Eran aprendices, no como los que vinieron después. Shht, shht, no repita lo que he dicho, caballero.

—¿Eso es todo?

—Sí, sí, todo —tembló el cajero—. Es temprano, no hay movimiento todavía.

—Esta plata no es para nosotros sino para la revolución —lo interrumpió Mayta. Se dirigió a las caras incrédulas de los empleados—: Para el pueblo, para los que la han sudado. Esto no es robo, es expropiación. Ustedes no tienen por qué asustarse. Los enemigos del pueblo son los banqueros, los oligarcas, los imperialistas.
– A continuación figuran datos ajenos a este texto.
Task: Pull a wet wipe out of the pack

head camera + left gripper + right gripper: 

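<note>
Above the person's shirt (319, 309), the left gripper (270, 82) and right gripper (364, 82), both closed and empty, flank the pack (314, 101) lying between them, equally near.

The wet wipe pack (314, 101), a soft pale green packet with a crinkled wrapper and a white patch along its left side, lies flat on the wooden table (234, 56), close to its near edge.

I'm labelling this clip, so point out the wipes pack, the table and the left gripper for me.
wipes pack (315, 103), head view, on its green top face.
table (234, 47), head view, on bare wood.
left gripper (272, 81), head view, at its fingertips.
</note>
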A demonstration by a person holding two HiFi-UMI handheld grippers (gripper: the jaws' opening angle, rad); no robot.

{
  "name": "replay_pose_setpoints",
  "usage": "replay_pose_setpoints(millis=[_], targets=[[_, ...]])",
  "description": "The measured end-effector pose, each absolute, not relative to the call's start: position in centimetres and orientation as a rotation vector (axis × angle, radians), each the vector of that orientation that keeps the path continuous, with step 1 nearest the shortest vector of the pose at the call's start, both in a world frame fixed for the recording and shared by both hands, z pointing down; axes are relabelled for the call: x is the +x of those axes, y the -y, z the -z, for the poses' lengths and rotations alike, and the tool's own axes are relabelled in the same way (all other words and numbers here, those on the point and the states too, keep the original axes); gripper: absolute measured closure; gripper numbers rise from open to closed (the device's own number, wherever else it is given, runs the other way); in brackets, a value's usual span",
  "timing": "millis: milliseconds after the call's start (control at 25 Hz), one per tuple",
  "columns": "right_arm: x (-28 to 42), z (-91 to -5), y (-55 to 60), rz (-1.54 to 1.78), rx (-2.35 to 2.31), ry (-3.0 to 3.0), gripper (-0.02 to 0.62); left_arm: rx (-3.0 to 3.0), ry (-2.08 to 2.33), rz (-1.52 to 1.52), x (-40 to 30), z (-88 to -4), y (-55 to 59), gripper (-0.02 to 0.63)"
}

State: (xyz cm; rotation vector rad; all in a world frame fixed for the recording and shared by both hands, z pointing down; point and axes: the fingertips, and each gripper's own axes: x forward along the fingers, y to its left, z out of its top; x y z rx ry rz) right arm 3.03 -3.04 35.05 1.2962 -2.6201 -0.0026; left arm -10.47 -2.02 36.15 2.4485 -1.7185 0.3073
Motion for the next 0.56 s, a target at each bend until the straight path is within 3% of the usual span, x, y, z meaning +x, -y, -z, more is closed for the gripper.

Ustedes también son explotados por ellos.

—Sí, por supuesto —tembló el cajero—. Es verdad lo que usted dice, caballero.

Al salir a la Plaza, los muchachos siguieron dando vítores. Mayta, que llevaba la bolsa con el dinero, se acercó a Vallejos: vamos primero al Regional, no hay todavía gente para el mitin. Veía ralos paseantes que los miraban con curiosidad, sin acercarse.

—Pero al paso ligero —asintió Vallejos—, antes que nos tranquen la puerta.

Echó a correr y todos lo siguieron, alineándose en el mismo orden en que habían venido. A los pocos segundos, la carrera anuló en Mayta la capacidad de pensar. El ahogo, la presión en las sienes, el malestar volvieron, pese a que no iban de prisa, sino como calentando antes del partido. Cuando, dos cuadras más allá, se detuvieron en las puertas del Banco Regional, estrellitas silentes flotaban alrededor de su cabeza y tenía la boca de par en par. No te puedes desmayar ahora, Mayta. Entró con el grupo y, como en sueños, apoyado en el mostrador, viendo el espanto en la cara de la mujer que tenía al frente, oyó a Vallejos explicar «Ésta es una acción revolucionaria, venimos a recuperar la plata robada al pueblo» y que alguien protestaba. El Subteniente empujó a un hombre y lo abofeteó. Debía ayudar, moverse, pero no lo hizo porque sabía que, si dejaba este apoyo, se desplomaría. Con los dos codos en el mostrador, apuntando con su metralleta al grupo de empleados —algunos gritaban y otros parecían a punto de ir a defender al que había protestado— vio a Condori y a Zenón Gonzales sujetar de los brazos al hombre del escritorio grande al que Vallejos le había pegado. El Subteniente le acercaba la metralleta en actitud amenazadora. El hombre consintió por fin en abrir la caja fuerte que tenía junto a su escritorio. Cuando Condori acabó de pasar el dinero a la bolsa, Mayta empezaba a respirar mejor. Hubieras tenido que venir hace una semana, ir acostumbrando el cuerpo a la altura, no sabe hacer las cosas.

—¿Te sientes mal? —le preguntó Vallejos, al salir.

—Un poco de soroche, por la carrera. Hagamos el mitin con los que haya. Hay que hacerlo.